WORK TO BE COMPLETED
For the data below, report the number of lines that contain the string "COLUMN" and nothing else.

MATERIAL PROVIDED
[Start of section]

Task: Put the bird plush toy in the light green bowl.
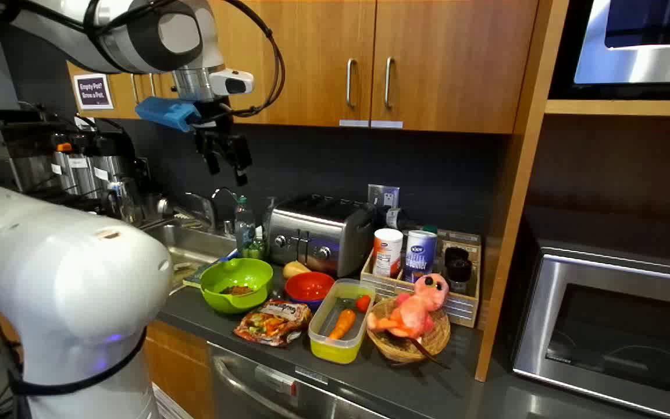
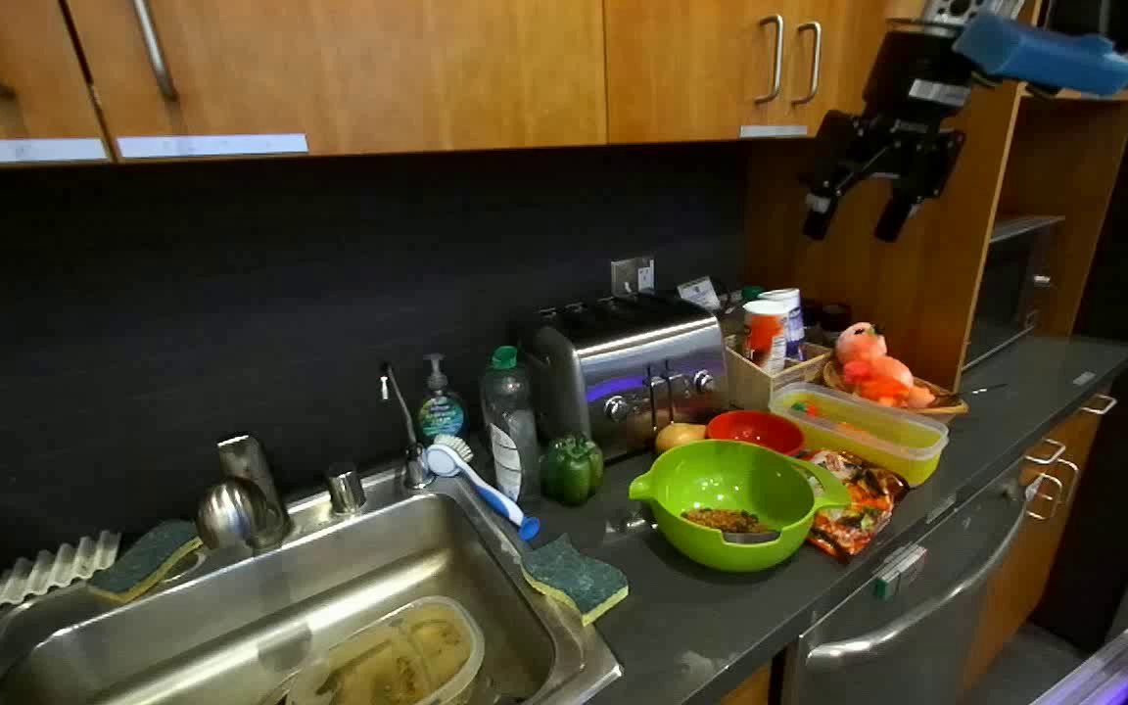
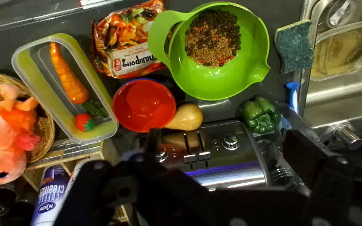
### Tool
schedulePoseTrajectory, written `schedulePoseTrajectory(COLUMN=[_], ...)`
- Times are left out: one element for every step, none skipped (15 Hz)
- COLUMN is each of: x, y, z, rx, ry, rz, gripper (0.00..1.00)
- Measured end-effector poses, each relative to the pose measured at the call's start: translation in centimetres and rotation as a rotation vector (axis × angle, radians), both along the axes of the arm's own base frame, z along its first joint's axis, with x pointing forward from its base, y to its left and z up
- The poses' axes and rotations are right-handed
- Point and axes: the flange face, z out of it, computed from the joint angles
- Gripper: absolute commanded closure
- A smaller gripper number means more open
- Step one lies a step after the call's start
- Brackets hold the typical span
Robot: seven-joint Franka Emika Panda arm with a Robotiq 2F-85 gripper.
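The claw (image 2: 854,225) hangs high above the dark tabletop (image 2: 657,612), its two black jaws standing wide apart with only air between them, well clear of the things below. The bird plush toy (image 1: 413,314), fuzzy pink and orange, rests in the round woven basket (image 1: 390,348), its head reaching past the coarse rim. The light green bowl (image 3: 212,84) is smooth, glossy and round, with a looped handle and a pouring lip; a grainy heap (image 3: 212,39) of tan bits, dark brown pieces and red flecks lies in it. Just beside it, the red bowl (image 3: 143,102) is shiny and smaller, with a blue edge under its rim. The rectangular container (image 1: 333,352) has rounded corners, yellow-green walls and a translucent rim; inside lie a tapered orange carrot (image 3: 69,78) and a round red tomato (image 3: 82,121). A crinkled, shiny packet (image 1: 273,322) lies near both bowls; the boxy toaster (image 2: 667,357) has a gleaming metal front.
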Motion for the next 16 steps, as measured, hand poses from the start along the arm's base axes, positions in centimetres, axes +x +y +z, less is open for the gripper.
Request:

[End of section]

EXPECTED ANSWER
2